Best resource on web I have found for rv mobile computing.

http://www.technomadia.com/


----------



## SolarGary (Sep 8, 2005)

Hi,
Lots of RV's use solar now -- some where solar is the only power and some with solar as supplement.

This place has quite a bit of info on it:
http://www.amsolar.com/

This is a simple solar setup done by one of the people who posts here:
http://www.builditsolar.com/Projects/PV/TruckPV/TruckPV.htm

I think that the composting toilet might be more of a challenge. 
We are planning a small RV conversion and plan to use a simple Portapotty kind of setup: http://www.amazon.com/Sanitation-Equipment-Visa-Potty-Model/dp/B000FBNWYK
Have used this before in a RV conversion and it worked fine.

Gary


----------



## MJsLady (Aug 16, 2006)

Thank you all.
My son is reading these posts just not replying.


----------



## Peasant (May 18, 2013)

I live in a solar-powered RV. It's stationary, parked in full shade.

First step is to reduce loads to the bare minimum. No air conditioner. No central heat. Replace light bulbs with LEDs. Eliminate parasitic loads.

I currently have two 158W panels, they're charging my two golf cart batteries (12V, 225 ah) without trouble now that it's summer. I plan on getting two more panels before winter. These are not mounted on the RV, obviously.

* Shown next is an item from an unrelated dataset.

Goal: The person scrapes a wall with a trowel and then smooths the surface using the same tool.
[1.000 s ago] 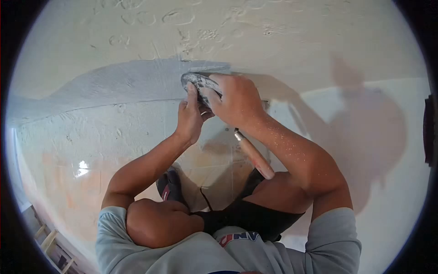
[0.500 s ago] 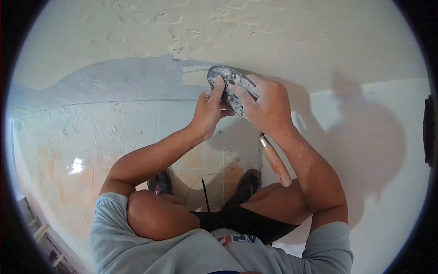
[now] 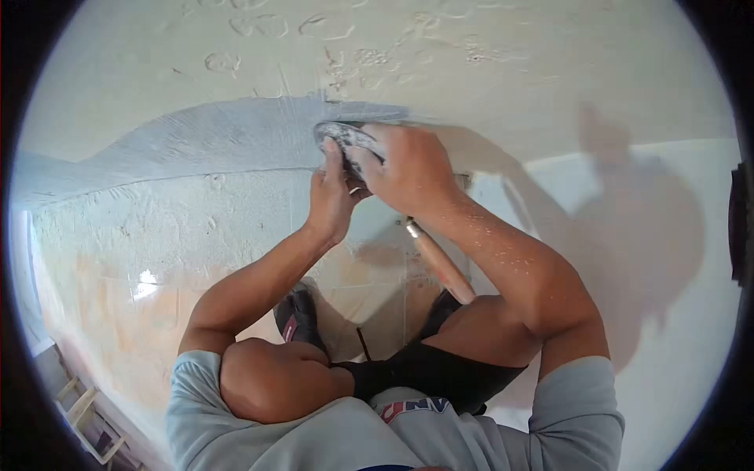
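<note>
In the head view both my hands are on a trowel (image 3: 441, 265) with a rounded, speckled grey blade and a wooden handle. My left hand (image 3: 331, 196) grips the blade at its left side, thumb on top, fingers partly hidden beneath. Closed around the blade's right side is my right hand (image 3: 412, 169); its fingertips are partly out of sight. The handle hangs free under my right wrist, angled down and right. The blade lies at or against a grey smeared band (image 3: 204, 137) along the wall; whether it touches cannot be made out.
A pale wall (image 3: 503, 78) with raised marks rises beyond the band. Stained floor tiles (image 3: 196, 235) lie on the near side, with my shoes (image 3: 300, 318) on them. A white surface (image 3: 565, 259) stands at right, and a wooden frame (image 3: 86, 412) at lower left.
Both hands and the trowel have moved left along the wall. Grey smearing now shows above and to the right of the blade, where a pale patch showed before.
</note>
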Motion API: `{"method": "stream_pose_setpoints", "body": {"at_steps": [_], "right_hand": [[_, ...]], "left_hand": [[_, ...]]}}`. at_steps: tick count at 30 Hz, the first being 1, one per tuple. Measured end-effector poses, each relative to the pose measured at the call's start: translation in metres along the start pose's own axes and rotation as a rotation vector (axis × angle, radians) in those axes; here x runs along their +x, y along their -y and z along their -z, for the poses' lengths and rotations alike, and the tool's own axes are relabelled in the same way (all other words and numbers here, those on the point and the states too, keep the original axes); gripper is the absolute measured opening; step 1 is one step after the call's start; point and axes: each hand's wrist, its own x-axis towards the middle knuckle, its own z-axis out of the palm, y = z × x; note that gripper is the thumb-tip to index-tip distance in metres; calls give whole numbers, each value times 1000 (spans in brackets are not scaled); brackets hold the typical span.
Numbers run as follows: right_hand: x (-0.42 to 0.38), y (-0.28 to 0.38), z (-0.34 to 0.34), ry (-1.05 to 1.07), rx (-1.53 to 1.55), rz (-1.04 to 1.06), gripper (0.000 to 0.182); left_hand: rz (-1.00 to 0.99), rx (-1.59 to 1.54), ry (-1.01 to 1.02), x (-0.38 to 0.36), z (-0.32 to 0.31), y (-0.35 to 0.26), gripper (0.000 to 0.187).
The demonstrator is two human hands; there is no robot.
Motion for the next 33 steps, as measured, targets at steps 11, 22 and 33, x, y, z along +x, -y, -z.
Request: {"method": "stream_pose_setpoints", "body": {"at_steps": [11, 22, 33], "right_hand": [[-6, -2, 14, 1, 48, -24, 25], [-15, -14, 31, -144, -27, -22, 24], [-3, 2, 5, -95, -21, -30, 26]], "left_hand": [[87, 42, 133, 6, 7, -4, 60], [65, 6, 264, 24, -23, 3, 60], [70, -13, 227, 26, 12, 3, 59]]}}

I'm not sure what itinerate RVers do to solve the paradox of solar panels mounted on the roof of an RV. On the one hand you want to park in the shade so you don't have to run your AC, on the other you need to be parked in full sun for your solar panels to work. Depends on time of year and location I guess.

I have my panels mounted on a cargo trailer parked in full sun, from which I run a line to the RV.


----------